Failing is an Important Part of Growing Up and Becoming a Better Athlete: 5 Reasons Why – TriCoachGeorgia

My Challenge

Being a parent is one of the toughest things I have done. Coaching is similar. You want the best for your kids but sometimes what’s best is what hurts a bit.

My Boy’s Challenge

I have a just turned gangly tall and upstanding just turned 13 year old and he’s looking at a tough time to make the middle school basketball team. We have been doing some prep work for him to give his best shot at tryouts, but, unbeknownst to him, I am trying to help prepare him to potentially cope with the frustration that will occur if he doesn’t make the team.

His school is pretty stacked so height and endurance alone won’t get him a spot on the squad. For this team, you have to be able to play in constant motion, play inside or out, handle the ball, etc. You need a diverse skill set which comes from a combination of specialization, ability, and hard work. That’s a tough mix for a kid who has spent more time playing minecraft, running and swimming then balling. The point I am trying to make here is that we hate to see folks we love suffer, especially our kids and also, in my case, my athletes. However, it is necessary in life to become the best versions of ourselves that we strive to be.

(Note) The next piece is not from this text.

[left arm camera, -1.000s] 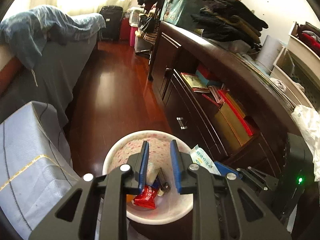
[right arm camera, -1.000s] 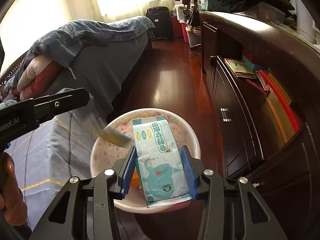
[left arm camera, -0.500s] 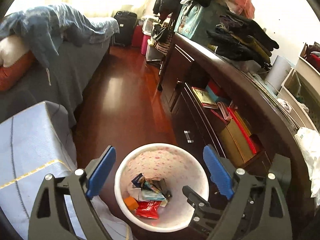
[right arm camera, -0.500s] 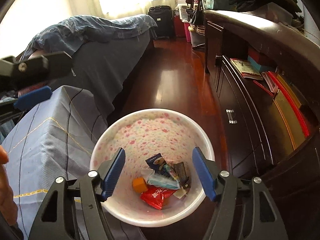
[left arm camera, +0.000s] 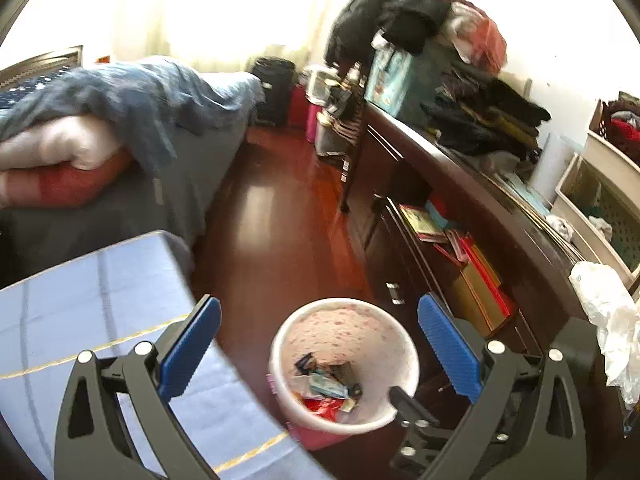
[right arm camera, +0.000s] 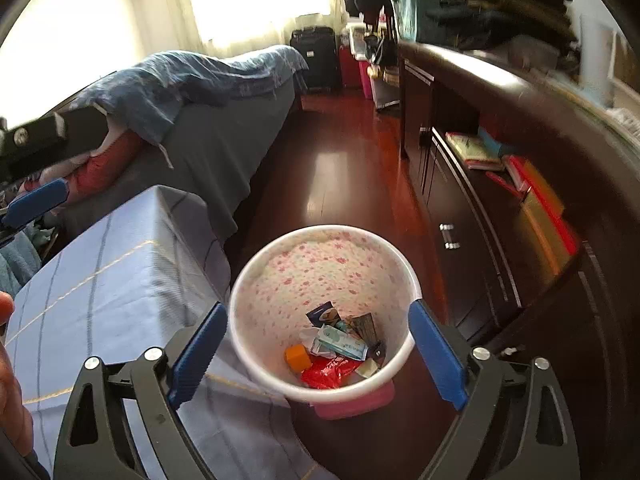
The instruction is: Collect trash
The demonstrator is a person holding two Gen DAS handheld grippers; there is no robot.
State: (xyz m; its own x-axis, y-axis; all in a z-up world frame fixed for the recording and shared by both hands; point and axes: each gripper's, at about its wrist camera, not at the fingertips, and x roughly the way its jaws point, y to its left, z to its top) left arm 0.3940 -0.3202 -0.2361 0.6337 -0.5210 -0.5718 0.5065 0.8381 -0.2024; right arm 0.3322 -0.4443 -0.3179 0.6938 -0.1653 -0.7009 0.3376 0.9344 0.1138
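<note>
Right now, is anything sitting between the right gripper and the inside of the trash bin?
Nothing visible does. The right gripper is open above the trash bin, whose mouth is uncovered, with wrappers lying at the bottom. Its jaws have just been opening, and nothing is between them.

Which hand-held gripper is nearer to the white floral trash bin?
Right. The right hand-held gripper hangs open directly above the white floral trash bin; the left hand-held gripper, also open, is farther back.
</note>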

Failure Has Positive Impact

Failure can be good in many ways for us but it has to be welcomed as part of the learning process. It can’t be seen as a destination but as a stop along the way. Seeing some of our athletes going through a rough race or a DNF can be difficult so I wanted to remind you all as a psychologist, an athlete and a coach, that messing up is a good thing in many ways. Here are some of the ways I wanted to mention:

5 Reasons Why Failing is an Important Part of Growing Up and Becoming a Better Athlete

  1. You learn way more from failure or a bad race than a good race. My worst experiences in endurance sports were going into Ironman (IM) Coeur D’Alene in 2011 and IM MD 2014 wanting to Kona Qualify and Podium the race. Both events crushed my dreams. By T2 at IM CDA, David Eckles, my Sherpa for the race, will tell you that my goose was cooked. I was walking by the mile 1 marker on the run. 25.2 to go and I am already toast. IM MD 2014 was the same by mile 2 and I was even more fit and ready for the day. But, alas, it wasn’t all for nought. IM MD 2015 was where I slowed the bike down, ran well, and got my much coveted Kona slot. I took way more lessons from those tough two races than I did the prior races to them where I did well and raised my expectations to unfortunate levels leading me to become complacent and softer mentally.
  2. You can’t avoid failing if you’re trying for something worth something. Accept it. It’s just “part of the process”. If it’s worth something, it’s going to be hard. And if its hard, its worth more than those easy deals. I am so impressed by my mature women set. Then there is Taylor Lewis aka HFT who is going for a 100 mile run knowing full well she may fail. She is ok with this as you should be facing whatever challenge you want to overcome. Be proud that you are out there taking risks, and not being a baby. It just might pay off in spades. If it doesn’t happen, that’s to be expected even when you cover all bases in your preparations.
  3. PG Wodehouse in his Jeeves and Wooster books wrote that suffering or failure builds character. I think as “character” builds, you get closer to goal attainment. Your mental fortitude growing is key as you need that for the “bigger” days. Me getting beat down in Idaho and Maryland, made me stronger for Maryland a second time. I knew I could fail, and I knew I could handle adversity, but I didn’t want to. Again, each experience helps you along the way, which leads me to #4.
  4. Failure leads to improvements. This reminds me of Lorand Batten aka 5 at IM Cozumel and Courtney Connolly aka Wicked at IM MD 2018. They didn’t fail. They struggled for sure. This made them double down their commitment and forced them to review every place they could find time. There are central areas of improvement and peripheral areas. I call these the margins and we have focused on the main areas and the margins for this year and the future!
  5. You will appreciate the good days so much more if you have bad days. Thus, failure leads to a much more satisfying experience than someone coming in and having those results without the agony. When I thought I was out of the KQ game and gave up my hopes, it made it so much sweeter when it happened.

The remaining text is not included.